Leave out the pictures and transcribe the rest of the records exactly.

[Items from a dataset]
********

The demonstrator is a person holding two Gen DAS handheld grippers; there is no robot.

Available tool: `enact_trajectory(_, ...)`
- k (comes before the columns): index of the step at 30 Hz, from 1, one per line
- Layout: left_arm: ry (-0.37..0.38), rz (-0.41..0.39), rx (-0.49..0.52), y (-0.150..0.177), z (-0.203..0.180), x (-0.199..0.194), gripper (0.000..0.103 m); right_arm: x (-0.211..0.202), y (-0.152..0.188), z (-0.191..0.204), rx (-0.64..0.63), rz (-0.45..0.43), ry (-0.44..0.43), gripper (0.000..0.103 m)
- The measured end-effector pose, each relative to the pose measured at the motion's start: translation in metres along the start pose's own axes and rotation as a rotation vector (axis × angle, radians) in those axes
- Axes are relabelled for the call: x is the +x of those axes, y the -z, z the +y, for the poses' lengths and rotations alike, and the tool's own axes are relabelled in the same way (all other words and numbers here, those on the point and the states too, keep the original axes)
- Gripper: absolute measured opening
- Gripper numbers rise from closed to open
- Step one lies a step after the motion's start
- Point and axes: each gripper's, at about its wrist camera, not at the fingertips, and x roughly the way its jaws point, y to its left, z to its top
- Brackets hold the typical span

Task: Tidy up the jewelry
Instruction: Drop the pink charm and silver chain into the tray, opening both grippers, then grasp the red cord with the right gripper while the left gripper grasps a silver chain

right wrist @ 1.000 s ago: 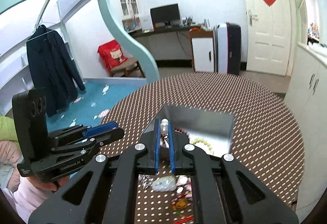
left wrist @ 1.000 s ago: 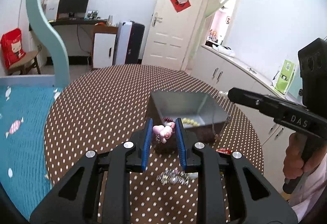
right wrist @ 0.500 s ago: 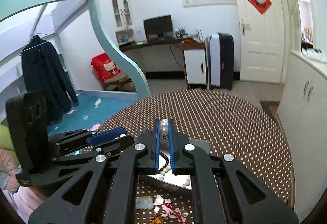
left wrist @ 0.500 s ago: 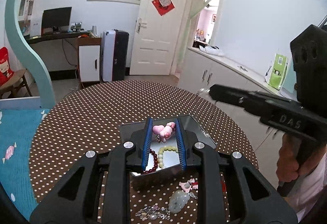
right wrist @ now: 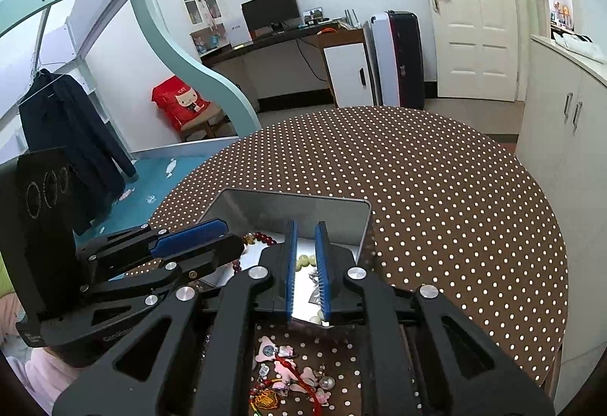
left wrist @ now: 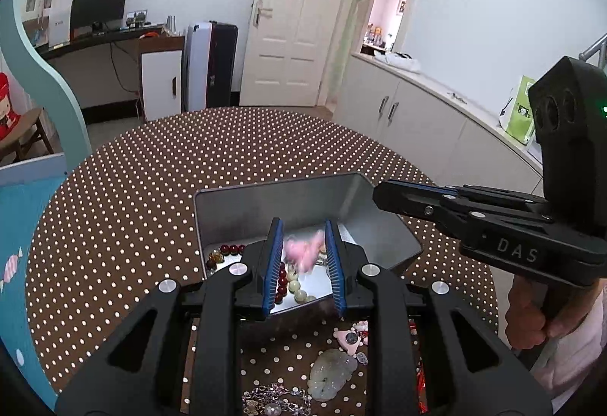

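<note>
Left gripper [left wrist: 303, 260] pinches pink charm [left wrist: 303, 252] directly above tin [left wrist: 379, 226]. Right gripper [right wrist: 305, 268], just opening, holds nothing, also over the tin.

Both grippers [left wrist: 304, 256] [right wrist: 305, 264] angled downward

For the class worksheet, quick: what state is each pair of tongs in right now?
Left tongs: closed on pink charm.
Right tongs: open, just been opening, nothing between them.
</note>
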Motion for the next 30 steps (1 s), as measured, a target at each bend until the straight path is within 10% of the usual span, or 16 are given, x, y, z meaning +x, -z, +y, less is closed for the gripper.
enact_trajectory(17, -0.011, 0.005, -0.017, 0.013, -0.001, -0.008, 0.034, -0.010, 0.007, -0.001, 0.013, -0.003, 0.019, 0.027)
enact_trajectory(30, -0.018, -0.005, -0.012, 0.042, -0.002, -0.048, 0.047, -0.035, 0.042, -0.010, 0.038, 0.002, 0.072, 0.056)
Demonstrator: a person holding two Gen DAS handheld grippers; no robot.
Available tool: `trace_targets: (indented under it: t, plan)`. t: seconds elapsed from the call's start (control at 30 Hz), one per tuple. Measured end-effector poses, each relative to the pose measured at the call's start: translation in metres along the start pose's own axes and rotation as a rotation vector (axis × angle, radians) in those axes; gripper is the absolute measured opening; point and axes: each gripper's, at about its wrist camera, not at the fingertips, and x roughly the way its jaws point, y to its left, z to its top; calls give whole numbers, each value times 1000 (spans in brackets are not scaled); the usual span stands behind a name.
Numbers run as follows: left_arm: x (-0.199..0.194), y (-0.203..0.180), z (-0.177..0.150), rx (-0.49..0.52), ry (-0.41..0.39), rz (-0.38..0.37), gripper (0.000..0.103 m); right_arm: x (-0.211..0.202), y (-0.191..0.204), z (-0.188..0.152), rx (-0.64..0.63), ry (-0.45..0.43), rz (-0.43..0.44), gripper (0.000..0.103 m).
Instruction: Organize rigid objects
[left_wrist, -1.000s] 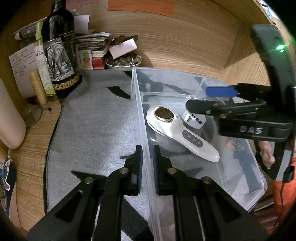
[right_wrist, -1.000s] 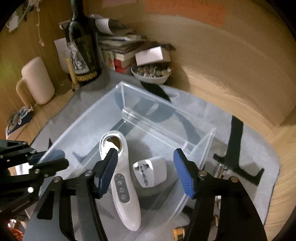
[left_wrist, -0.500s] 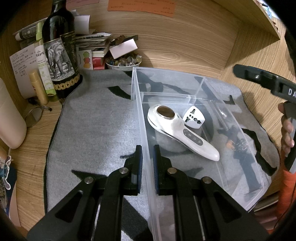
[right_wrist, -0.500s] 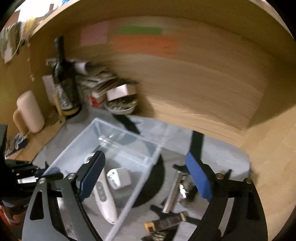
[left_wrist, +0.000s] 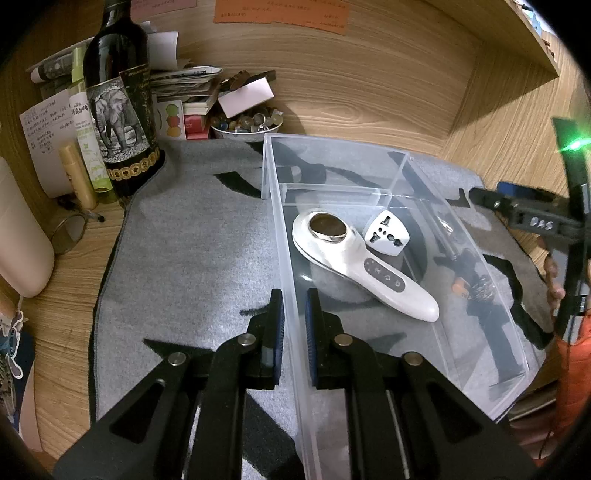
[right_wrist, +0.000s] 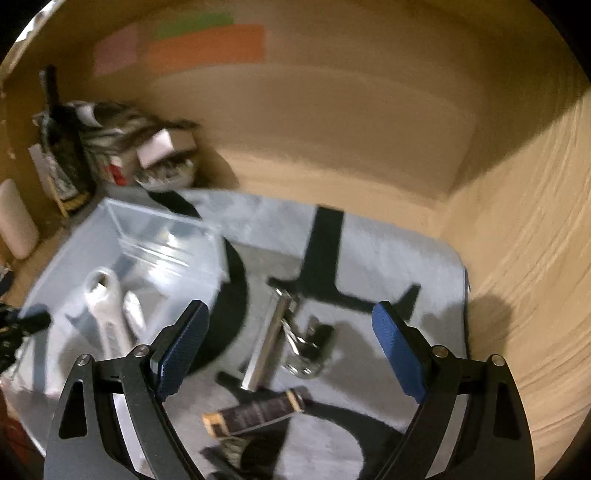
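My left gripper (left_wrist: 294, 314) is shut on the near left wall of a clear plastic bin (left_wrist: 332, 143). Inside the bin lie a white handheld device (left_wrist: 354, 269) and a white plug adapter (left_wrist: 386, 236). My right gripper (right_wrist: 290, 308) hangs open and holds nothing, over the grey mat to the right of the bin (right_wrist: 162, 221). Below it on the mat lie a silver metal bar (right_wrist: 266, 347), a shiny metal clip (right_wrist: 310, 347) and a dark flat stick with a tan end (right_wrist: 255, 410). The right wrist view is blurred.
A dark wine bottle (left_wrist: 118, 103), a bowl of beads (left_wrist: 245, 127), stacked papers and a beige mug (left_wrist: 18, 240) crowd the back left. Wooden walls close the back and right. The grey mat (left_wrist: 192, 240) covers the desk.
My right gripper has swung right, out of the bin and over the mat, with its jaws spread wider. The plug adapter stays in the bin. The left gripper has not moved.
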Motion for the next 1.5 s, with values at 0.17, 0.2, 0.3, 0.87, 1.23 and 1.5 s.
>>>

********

TASK RESULT.
The demonstrator is a person holding two Gen DAS handheld grippers; there is no robot.

Available tool: `enact_trajectory(_, ...)`
- k (comes before the columns): index of the step at 30 Hz, from 1, one per line
- Layout: left_arm: ry (-0.37..0.38), rz (-0.41..0.39), rx (-0.49..0.52), y (-0.150..0.177), z (-0.203..0.180), x (-0.199..0.194), gripper (0.000..0.103 m); right_arm: x (-0.211..0.202), y (-0.152..0.188), z (-0.191..0.204), rx (-0.64..0.63), rz (-0.45..0.43), ry (-0.44..0.43), gripper (0.000..0.103 m)
- The measured end-effector pose, each relative to the pose measured at the motion's start: translation in metres along the start pose's own axes and rotation as a rotation vector (axis × angle, radians) in those axes
- Axes are relabelled for the call: x is the +x of those axes, y the -z, z the +y, for the poses' lengths and rotations alike, and the tool's own axes are relabelled in the same way (all other words and numbers here, those on the point and the states too, keep the original axes)
- Gripper: absolute measured opening
- Gripper numbers rise from closed to open
- Step one lies a step after the motion's start
- Point and axes: each gripper's, at about its wrist camera, not at the fingertips, and x roughly the way its jaws point, y to its left, z to its top
- Brackets hold the typical span

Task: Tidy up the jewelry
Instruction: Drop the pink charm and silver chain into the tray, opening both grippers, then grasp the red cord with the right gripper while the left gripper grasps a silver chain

right wrist @ 1.000 s ago: 
left wrist @ 1.000 s ago: 
right wrist @ 0.500 s ago: 
left wrist @ 0.500 s ago: 
right wrist @ now: 
left wrist @ now: 

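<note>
Left gripper [left wrist: 303, 260] pinches pink charm [left wrist: 303, 252] directly above tin [left wrist: 379, 226]. Right gripper [right wrist: 305, 268], just opening, holds nothing, also over the tin.

Both grippers [left wrist: 304, 256] [right wrist: 305, 264] angled downward

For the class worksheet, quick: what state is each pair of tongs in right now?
Left tongs: closed on pink charm.
Right tongs: open, just been opening, nothing between them.
</note>
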Motion for the next 30 steps (1 s), as measured, a target at each bend until the straight path is within 10% of the usual span, or 16 are given, x, y, z meaning +x, -z, +y, less is closed for the gripper.
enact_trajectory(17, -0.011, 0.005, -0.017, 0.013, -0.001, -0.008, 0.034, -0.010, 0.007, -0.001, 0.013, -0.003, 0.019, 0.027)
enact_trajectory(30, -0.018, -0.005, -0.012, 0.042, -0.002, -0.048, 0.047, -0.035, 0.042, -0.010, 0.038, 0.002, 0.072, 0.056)
Demonstrator: a person holding two Gen DAS handheld grippers; no robot.
Available tool: `trace_targets: (indented under it: t, plan)`. t: seconds elapsed from the call's start (control at 30 Hz), one per tuple. Measured end-effector poses, each relative to the pose measured at the call's start: translation in metres along the start pose's own axes and rotation as a rotation vector (axis × angle, radians) in those axes; gripper is the absolute measured opening; point and axes: each gripper's, at about its wrist camera, not at the fingertips, and x roughly the way its jaws point, y to its left, z to its top; calls give whole numbers, each value times 1000 (spans in brackets are not scaled); the usual span stands behind a name.
Numbers run as follows: left_arm: x (-0.199..0.194), y (-0.203..0.180), z (-0.177..0.150), rx (-0.49..0.52), ry (-0.41..0.39), rz (-0.38..0.37), gripper (0.000..0.103 m); right_arm: x (-0.211..0.202), y (-0.191..0.204), z (-0.188..0.152), rx (-0.64..0.63), ry (-0.45..0.43), rz (-0.43..0.44), gripper (0.000..0.103 m).
Instruction: Organize rigid objects
[left_wrist, -1.000s] 
[right_wrist, -1.000s] 
[left_wrist, -0.500s] 
[right_wrist, -0.500s] 
[left_wrist, +0.000s] 
[right_wrist, +0.000s] 
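My left gripper (left_wrist: 294, 314) is shut on the near left wall of a clear plastic bin (left_wrist: 332, 143). Inside the bin lie a white handheld device (left_wrist: 354, 269) and a white plug adapter (left_wrist: 386, 236). My right gripper (right_wrist: 290, 308) hangs open and holds nothing, over the grey mat to the right of the bin (right_wrist: 162, 221). Below it on the mat lie a silver metal bar (right_wrist: 266, 347), a shiny metal clip (right_wrist: 310, 347) and a dark flat stick with a tan end (right_wrist: 255, 410). The right wrist view is blurred.
A dark wine bottle (left_wrist: 118, 103), a bowl of beads (left_wrist: 245, 127), stacked papers and a beige mug (left_wrist: 18, 240) crowd the back left. Wooden walls close the back and right. The grey mat (left_wrist: 192, 240) covers the desk.
My right gripper has swung right, out of the bin and over the mat, with its jaws spread wider. The plug adapter stays in the bin. The left gripper has not moved.
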Motion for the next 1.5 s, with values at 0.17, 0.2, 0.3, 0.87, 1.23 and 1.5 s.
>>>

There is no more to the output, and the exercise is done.